In both cases a high-minded religious woman has to travel, and a low-life drifter is coaxed into joining her in her travel.
In The African Queen, of course, the Hepburn character, a missionary in contested territory, [that is, African territory contested between two great Imperial Powers in 1914] has to travel because the outbreak of war, both in Europe and amongst the administrations of the contending nations' colonies in Africa, has made her situation impossible. The nearest safe place for her as a British subject is Kenya.
In The Homesman by contrast, Swank's character is traveling because there are three madwomen in her small isolated town in the middle of the Nebraska territory. These women have to be taken, in what looks essentially like a horse-drawn jail cell, towards a more civilized locale where they can be re-united with their respective families. The motives for the voyage are, then, quite different.
On the side of similarity, though: in both cases a burial plays a critical role in the plot. In The African Queen, the missionary's brother is murdered by German soldiers in an early scene, and the first task of the Hepburn/Bogart team up is to bury him properly. In The Homesman, the traveling pair encounters a cemetery in the midst of their travels that has been disturbed by grave robbers, and Swank's character won't proceed until order has been restored.
Fans of The African Queen will remember that the lead characters are ready to give up and accept their certain death at one point late in the movie, when they have become stuck in a marsh and have no idea how to get back to the proper channel, and thus on to the lake that has been their destination. They pray for the salvation of their souls and fall asleep.

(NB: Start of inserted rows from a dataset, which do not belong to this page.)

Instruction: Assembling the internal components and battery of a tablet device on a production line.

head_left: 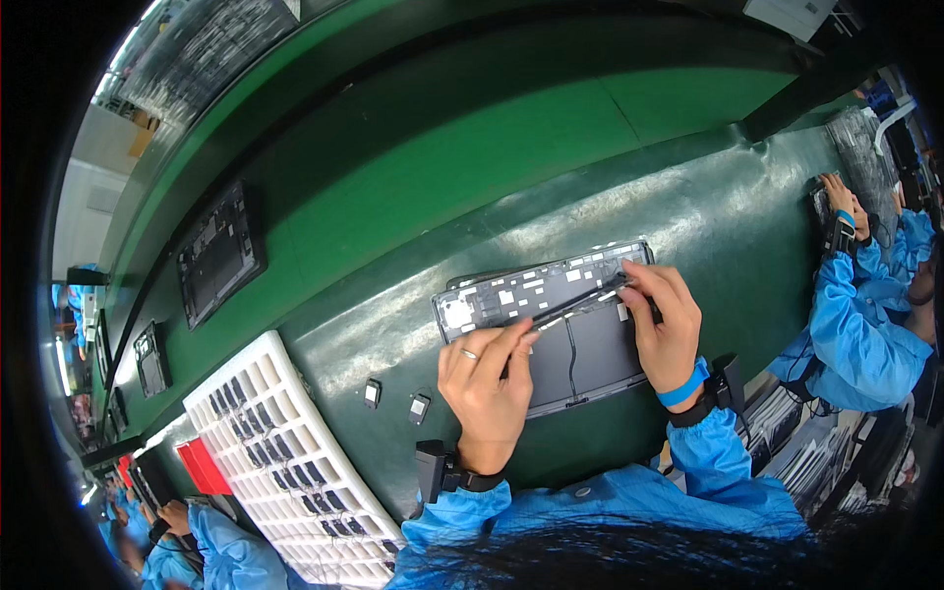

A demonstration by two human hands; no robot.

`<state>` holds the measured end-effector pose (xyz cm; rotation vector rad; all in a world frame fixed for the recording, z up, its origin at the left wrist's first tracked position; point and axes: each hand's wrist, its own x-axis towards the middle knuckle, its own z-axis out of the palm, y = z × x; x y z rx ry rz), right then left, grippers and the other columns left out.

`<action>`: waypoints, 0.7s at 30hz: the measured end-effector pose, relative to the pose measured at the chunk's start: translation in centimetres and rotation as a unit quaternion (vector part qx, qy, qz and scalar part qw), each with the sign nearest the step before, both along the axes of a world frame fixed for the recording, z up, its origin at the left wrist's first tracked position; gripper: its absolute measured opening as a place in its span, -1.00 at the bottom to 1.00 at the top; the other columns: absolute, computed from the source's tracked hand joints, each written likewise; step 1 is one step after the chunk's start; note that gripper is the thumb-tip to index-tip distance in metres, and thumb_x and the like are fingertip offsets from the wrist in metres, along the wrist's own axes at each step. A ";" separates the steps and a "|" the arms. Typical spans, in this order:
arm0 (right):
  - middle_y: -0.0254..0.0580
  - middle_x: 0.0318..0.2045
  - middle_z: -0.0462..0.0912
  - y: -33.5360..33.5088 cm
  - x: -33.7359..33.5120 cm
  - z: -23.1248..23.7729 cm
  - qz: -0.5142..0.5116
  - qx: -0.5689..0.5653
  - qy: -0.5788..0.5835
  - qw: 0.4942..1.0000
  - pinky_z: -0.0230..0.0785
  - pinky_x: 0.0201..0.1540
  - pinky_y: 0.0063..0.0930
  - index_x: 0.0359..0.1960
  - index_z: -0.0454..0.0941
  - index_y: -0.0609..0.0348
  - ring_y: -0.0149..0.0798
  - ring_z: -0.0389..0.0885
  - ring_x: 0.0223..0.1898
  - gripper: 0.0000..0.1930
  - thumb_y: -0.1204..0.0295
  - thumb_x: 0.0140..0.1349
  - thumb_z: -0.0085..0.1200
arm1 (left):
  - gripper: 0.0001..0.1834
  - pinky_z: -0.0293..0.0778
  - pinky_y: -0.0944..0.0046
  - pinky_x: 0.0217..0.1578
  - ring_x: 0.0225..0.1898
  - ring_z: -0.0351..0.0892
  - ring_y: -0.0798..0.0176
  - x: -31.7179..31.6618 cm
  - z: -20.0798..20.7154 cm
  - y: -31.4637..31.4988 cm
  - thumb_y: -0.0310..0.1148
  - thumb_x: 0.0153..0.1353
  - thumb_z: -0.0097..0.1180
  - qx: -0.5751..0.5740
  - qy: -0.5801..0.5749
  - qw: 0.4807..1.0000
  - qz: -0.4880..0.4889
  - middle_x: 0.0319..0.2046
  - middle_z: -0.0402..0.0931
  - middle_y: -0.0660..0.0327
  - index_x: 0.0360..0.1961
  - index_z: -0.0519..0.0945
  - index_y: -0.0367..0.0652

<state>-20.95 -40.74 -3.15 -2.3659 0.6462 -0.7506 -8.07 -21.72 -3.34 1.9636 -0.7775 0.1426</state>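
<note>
On the green desk (pixel 708 206), just in front of the person, lies an open grey device shell (pixel 560 334), with a white compartment tray (pixel 285 452) to its left and two small loose parts (pixel 393 400) between them. Across the shell's upper half runs a thin dark strip (pixel 575 300); the right hand (pixel 667 329) pinches its far end while the fingers of the left hand (pixel 487 379) press together on its near end. Seating it well probably calls for keeping it taut and level, then pressing it down evenly along its length.
</note>
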 end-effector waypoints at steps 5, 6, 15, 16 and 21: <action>-0.14 -0.02 0.66 -0.1 0.9 1.0 0.034 0.023 0.044 0.998 0.48 -0.03 -0.27 0.25 0.74 0.14 -0.13 0.63 -0.18 -0.54 0.61 0.30 0.38 | -0.78 0.43 0.13 -0.11 -0.28 0.62 0.11 1.4 -0.3 0.3 -0.40 0.19 0.55 0.089 -0.002 0.996 0.013 -0.37 0.72 0.25 -0.12 0.87 -0.12; -0.15 0.01 0.65 -0.1 1.1 1.1 0.062 -0.023 0.055 0.996 0.48 -0.06 -0.27 0.26 0.74 0.11 -0.12 0.62 -0.20 -0.53 0.61 0.29 0.39 | -0.69 0.41 0.14 -0.09 -0.28 0.61 0.13 1.5 -0.3 0.3 -0.37 0.19 0.56 0.087 0.011 0.996 0.019 -0.37 0.72 0.26 -0.02 0.85 -0.09; -0.17 -0.16 0.70 0.6 2.1 1.2 0.027 -0.038 0.020 0.999 0.49 -0.07 -0.23 0.11 0.82 0.06 -0.07 0.60 -0.17 -0.62 0.54 0.23 0.45 | -0.60 0.40 0.11 -0.04 -0.25 0.59 0.12 1.7 -0.9 1.0 -0.46 0.23 0.51 0.090 0.027 0.995 -0.023 -0.32 0.69 0.23 0.12 0.80 -0.06; -0.17 -0.16 0.70 0.5 2.1 1.2 0.025 -0.035 0.023 0.999 0.49 -0.07 -0.23 0.11 0.82 0.06 -0.07 0.60 -0.17 -0.62 0.54 0.23 0.45 | -0.60 0.40 0.11 -0.04 -0.25 0.59 0.12 1.8 -0.9 1.0 -0.46 0.23 0.51 0.093 0.031 0.995 -0.025 -0.32 0.69 0.23 0.12 0.80 -0.06; -0.18 -0.23 0.71 -0.1 2.4 0.8 0.046 -0.010 0.024 0.999 0.48 -0.09 -0.21 0.11 0.82 0.10 -0.06 0.60 -0.18 -0.62 0.55 0.23 0.44 | -0.61 0.39 0.13 0.00 -0.20 0.61 0.12 2.1 -0.5 0.8 -0.47 0.27 0.47 0.077 0.053 0.995 -0.037 -0.25 0.68 0.19 0.14 0.80 -0.10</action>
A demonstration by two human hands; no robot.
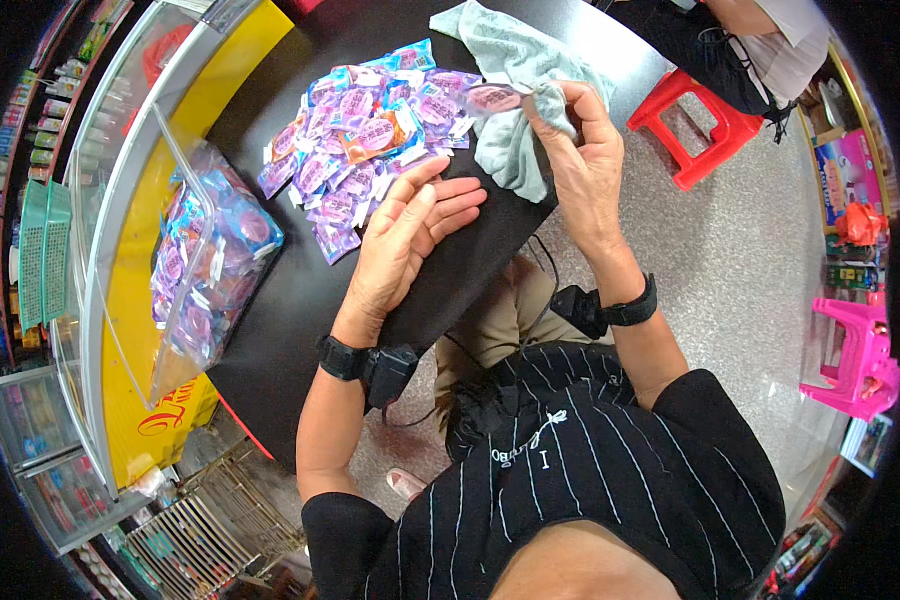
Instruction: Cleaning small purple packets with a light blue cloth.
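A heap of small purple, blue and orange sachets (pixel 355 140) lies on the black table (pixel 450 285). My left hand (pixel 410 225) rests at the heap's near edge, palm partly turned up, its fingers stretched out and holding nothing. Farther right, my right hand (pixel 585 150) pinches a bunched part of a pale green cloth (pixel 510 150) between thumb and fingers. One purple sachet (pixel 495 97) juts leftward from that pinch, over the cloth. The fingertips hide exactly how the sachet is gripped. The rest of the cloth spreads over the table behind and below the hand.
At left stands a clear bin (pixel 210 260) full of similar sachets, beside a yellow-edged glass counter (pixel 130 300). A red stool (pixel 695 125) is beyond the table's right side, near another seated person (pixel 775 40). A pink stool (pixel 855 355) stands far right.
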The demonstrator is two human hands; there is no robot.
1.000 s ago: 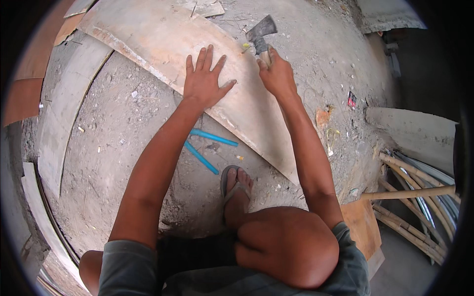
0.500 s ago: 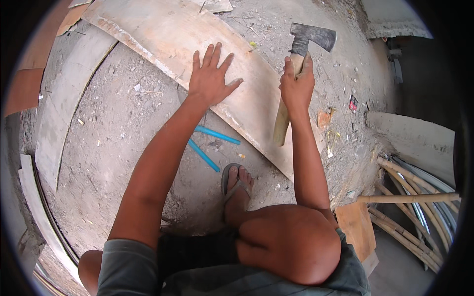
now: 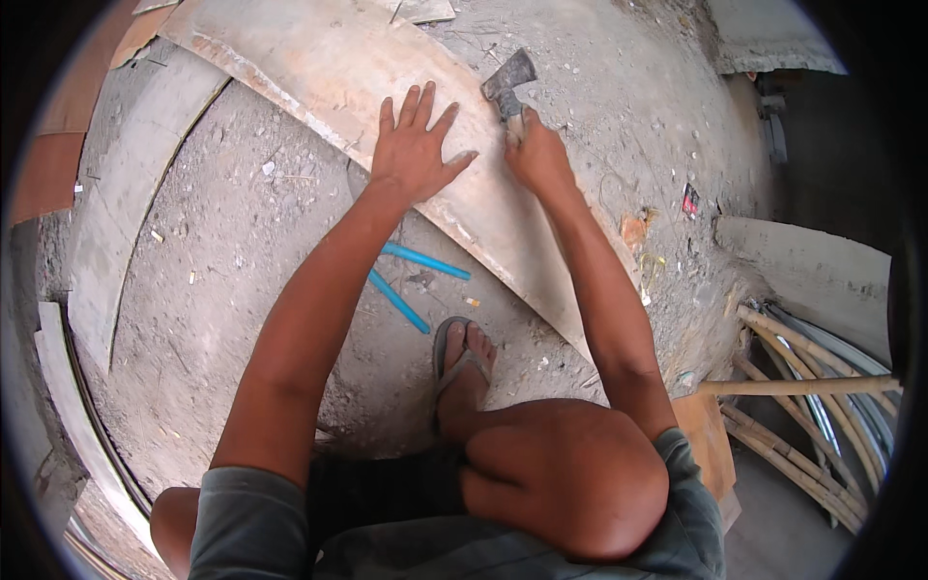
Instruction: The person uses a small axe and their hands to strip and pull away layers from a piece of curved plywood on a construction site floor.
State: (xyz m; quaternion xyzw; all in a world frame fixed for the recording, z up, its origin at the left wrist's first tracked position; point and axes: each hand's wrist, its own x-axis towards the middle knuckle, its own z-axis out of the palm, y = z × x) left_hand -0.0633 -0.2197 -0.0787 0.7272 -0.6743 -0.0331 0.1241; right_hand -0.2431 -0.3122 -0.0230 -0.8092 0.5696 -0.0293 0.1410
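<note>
We crouch over a long, pale, dirt-stained wooden plank (image 3: 406,87) that lies flat across the dusty ground (image 3: 242,271). Our left hand (image 3: 414,147) lies open on it, fingers spread and palm pressed to the wood, much as it was half a second ago. Our right hand (image 3: 535,155) is wrapped tight around the wooden handle of a grey steel-headed hatchet (image 3: 509,77). Half a second ago we had that hatchet raised, its head high and clear of the plank with most of the handle showing; now it has come down, and the head sits low at the plank's far edge, just beyond our right knuckles and close to the spread left fingers. We cannot tell whether the blade touches the wood. Two thin blue plastic tubes (image 3: 416,280) lie on the ground just below the plank, between our forearms, near our sandalled foot (image 3: 462,362). A bundle of bamboo poles (image 3: 802,396) lies well off to the right.
</note>
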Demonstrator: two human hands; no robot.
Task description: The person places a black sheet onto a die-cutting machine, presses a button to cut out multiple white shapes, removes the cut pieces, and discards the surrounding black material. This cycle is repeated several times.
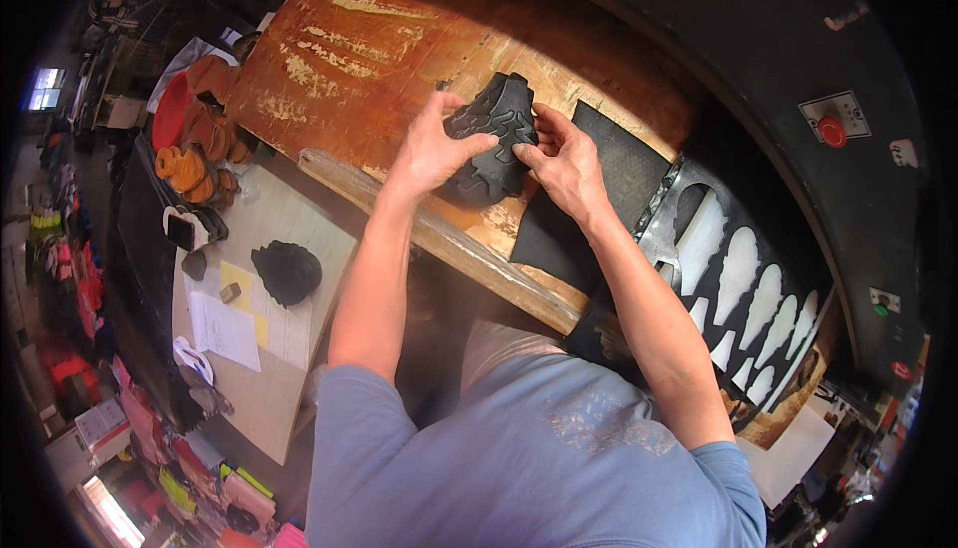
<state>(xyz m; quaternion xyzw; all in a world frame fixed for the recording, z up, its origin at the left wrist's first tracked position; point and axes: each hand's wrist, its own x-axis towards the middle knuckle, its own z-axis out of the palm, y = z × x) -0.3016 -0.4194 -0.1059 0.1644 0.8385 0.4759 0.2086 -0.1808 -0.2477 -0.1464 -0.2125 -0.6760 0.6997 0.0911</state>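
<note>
both hands [499, 149] grip black sole piece [494, 134]; black sheet [599, 189] beside, cutting die [743, 288] right.

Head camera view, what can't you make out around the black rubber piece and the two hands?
- Black rubber piece: its left edge is covered by the left hand and its right edge by the right hand.
- Black sheet on the wooden board: its lower part is hidden behind the right forearm.
- Cutout sheet: its far end bends into the dark fisheye rim.
- Small black lump on the side table: too small to identify.
</note>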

When they awake, though, they have become the beneficiaries of a sudden rain, which has restored their forward momentum.
I won't draw out the analogy in The Homesman, because I don't wish to provide a spoiler here, but I think it fair to say that there is a somewhat analogous moment, when the central characters' voyage seems to have come to a sudden tragic end, but that seeming proves deceptive.
All in all, it is a fascinating well-made movie, as was its precursor, and I leave you to it.